(DATA SUPPLIED):
· · · ·
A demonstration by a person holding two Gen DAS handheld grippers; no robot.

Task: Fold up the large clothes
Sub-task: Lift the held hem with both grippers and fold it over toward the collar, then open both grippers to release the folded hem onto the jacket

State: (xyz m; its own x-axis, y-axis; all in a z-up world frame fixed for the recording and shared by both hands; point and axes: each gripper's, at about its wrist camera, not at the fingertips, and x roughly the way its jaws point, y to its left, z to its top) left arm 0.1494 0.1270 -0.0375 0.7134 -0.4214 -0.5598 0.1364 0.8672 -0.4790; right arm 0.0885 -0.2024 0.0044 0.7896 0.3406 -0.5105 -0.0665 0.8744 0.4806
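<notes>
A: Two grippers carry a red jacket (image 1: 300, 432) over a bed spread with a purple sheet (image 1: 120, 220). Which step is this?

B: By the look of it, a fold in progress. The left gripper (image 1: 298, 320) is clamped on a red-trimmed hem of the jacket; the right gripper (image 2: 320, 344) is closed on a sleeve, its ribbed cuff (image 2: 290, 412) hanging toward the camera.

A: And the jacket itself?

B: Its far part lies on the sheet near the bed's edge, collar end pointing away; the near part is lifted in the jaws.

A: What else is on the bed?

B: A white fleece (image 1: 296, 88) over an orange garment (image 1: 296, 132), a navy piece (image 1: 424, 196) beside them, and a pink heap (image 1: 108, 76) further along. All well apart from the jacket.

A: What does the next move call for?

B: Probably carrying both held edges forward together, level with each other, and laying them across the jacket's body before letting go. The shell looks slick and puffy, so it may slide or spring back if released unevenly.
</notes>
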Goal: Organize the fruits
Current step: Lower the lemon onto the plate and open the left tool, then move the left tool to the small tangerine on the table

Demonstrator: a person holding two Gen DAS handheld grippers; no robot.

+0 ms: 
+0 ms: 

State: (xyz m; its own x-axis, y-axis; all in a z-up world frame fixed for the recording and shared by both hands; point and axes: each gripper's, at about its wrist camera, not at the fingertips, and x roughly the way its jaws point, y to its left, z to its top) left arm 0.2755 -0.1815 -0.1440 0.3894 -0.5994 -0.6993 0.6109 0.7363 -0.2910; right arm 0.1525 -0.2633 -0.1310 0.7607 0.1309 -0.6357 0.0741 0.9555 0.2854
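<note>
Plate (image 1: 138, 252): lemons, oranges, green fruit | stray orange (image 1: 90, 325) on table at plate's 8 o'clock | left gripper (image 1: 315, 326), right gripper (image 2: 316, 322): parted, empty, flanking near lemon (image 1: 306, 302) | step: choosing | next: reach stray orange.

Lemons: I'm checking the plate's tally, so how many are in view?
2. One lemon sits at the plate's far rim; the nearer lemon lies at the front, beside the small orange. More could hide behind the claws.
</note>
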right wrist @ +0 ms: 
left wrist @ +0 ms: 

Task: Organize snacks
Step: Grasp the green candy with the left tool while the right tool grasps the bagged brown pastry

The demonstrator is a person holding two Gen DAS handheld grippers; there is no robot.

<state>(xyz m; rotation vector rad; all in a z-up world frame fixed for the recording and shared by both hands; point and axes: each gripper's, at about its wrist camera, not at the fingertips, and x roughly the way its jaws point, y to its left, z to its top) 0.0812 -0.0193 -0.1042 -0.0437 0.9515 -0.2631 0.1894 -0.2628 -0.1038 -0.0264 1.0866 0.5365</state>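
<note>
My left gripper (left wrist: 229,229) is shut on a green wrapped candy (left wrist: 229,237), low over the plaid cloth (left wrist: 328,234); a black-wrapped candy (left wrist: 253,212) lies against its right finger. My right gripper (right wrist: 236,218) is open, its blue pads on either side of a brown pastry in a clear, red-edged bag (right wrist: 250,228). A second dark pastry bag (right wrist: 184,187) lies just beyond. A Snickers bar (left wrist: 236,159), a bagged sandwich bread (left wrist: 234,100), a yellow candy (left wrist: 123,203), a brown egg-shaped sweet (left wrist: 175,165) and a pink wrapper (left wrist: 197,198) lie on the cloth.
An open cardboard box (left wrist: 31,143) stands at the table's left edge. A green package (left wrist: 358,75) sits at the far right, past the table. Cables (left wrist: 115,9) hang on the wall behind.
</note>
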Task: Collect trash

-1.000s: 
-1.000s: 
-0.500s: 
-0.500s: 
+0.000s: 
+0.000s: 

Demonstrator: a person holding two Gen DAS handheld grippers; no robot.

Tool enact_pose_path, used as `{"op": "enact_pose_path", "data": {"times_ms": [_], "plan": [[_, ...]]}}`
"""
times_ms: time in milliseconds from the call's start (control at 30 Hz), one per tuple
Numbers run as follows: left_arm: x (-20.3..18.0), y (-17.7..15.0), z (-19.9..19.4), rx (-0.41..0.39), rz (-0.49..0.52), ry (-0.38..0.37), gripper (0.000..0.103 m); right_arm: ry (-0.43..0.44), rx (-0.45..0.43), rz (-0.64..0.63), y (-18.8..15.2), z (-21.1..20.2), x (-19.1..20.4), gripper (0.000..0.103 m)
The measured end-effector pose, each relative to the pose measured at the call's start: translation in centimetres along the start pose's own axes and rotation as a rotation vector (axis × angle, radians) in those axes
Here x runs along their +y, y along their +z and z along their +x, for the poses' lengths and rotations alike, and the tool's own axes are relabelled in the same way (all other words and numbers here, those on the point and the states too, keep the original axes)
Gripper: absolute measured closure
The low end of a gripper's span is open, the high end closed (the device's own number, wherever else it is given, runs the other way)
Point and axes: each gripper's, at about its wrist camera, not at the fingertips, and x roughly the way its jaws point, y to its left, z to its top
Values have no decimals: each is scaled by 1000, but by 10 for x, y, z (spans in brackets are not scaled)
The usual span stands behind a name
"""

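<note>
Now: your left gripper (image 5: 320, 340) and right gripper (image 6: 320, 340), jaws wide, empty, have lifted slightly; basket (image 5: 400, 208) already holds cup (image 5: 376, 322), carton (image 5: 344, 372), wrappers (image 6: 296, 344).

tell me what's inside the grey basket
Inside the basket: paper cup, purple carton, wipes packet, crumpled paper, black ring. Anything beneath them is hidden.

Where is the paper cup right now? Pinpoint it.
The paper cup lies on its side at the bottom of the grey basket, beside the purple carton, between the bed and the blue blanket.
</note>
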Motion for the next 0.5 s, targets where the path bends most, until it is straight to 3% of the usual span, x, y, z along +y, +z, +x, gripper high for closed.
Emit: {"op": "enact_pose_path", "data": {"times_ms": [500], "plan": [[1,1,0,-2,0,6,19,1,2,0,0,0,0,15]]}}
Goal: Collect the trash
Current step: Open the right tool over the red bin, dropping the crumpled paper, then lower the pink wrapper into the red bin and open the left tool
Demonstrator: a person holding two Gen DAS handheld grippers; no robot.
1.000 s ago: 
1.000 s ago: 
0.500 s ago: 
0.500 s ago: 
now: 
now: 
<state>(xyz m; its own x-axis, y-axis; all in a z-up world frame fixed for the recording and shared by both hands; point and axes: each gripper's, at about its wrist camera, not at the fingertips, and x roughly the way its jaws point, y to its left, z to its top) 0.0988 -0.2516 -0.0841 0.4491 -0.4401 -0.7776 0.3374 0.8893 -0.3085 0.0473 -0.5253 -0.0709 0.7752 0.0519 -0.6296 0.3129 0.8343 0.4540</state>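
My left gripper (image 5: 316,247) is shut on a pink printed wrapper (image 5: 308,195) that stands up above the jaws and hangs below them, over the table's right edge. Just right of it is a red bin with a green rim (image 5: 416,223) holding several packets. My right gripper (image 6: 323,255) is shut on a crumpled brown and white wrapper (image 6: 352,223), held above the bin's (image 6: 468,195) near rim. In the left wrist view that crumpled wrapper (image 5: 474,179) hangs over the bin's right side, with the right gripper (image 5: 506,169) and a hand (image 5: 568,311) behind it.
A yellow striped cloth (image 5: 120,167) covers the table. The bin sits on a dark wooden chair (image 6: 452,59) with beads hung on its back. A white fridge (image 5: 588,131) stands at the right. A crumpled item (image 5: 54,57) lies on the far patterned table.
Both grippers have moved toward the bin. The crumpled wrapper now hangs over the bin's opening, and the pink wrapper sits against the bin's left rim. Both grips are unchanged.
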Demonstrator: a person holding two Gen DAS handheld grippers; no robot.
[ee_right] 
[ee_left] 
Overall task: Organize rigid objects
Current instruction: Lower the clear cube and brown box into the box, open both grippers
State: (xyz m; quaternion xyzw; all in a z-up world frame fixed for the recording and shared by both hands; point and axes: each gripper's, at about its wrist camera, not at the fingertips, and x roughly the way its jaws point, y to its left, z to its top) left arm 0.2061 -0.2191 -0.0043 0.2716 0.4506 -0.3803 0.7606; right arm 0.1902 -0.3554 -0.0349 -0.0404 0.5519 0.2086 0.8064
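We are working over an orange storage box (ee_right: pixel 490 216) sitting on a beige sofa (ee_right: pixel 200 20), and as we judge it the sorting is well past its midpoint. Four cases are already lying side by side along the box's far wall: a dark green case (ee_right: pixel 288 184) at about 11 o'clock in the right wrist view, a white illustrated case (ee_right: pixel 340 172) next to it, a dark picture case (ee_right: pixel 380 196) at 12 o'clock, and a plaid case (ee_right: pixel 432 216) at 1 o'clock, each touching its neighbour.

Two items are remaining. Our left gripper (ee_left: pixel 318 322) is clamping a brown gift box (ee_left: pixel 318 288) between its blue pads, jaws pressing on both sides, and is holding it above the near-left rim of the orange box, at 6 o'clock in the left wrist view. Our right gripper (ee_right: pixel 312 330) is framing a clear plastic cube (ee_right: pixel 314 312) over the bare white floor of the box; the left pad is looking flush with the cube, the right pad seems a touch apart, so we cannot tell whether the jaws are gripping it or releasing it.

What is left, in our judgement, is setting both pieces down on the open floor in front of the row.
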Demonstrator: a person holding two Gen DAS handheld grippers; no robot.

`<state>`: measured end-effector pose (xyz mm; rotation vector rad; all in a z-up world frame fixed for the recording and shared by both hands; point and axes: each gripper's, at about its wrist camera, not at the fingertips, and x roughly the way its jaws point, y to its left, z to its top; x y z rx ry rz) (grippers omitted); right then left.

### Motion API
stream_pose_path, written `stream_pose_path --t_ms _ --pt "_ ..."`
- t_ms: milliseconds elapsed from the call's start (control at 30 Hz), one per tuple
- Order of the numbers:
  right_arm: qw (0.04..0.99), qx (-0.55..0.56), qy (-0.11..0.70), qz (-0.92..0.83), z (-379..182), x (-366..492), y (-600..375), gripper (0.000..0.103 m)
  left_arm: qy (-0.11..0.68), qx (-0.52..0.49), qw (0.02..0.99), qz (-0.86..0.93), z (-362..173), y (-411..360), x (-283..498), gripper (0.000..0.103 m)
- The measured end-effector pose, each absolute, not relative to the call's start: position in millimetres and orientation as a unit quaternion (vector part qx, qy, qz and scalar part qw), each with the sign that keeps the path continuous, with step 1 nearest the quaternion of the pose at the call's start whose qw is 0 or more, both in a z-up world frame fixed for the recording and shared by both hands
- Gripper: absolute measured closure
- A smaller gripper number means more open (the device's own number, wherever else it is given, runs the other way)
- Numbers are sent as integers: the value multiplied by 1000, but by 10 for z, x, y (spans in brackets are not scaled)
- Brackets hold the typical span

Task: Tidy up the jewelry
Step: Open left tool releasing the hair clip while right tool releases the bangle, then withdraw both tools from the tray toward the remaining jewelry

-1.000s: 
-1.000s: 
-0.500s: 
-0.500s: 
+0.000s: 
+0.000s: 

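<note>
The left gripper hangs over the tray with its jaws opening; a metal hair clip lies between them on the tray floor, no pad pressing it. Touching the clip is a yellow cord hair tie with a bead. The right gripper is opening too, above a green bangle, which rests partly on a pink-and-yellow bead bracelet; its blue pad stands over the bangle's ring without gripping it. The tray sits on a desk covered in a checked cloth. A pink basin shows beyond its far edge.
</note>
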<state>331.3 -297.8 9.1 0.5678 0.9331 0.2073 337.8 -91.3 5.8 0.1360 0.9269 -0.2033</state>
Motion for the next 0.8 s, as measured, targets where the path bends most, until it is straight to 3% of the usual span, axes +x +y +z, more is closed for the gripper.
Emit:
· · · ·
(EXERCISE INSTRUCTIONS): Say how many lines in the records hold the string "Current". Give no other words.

(OUTPUT FOR THIS EXERCISE): 3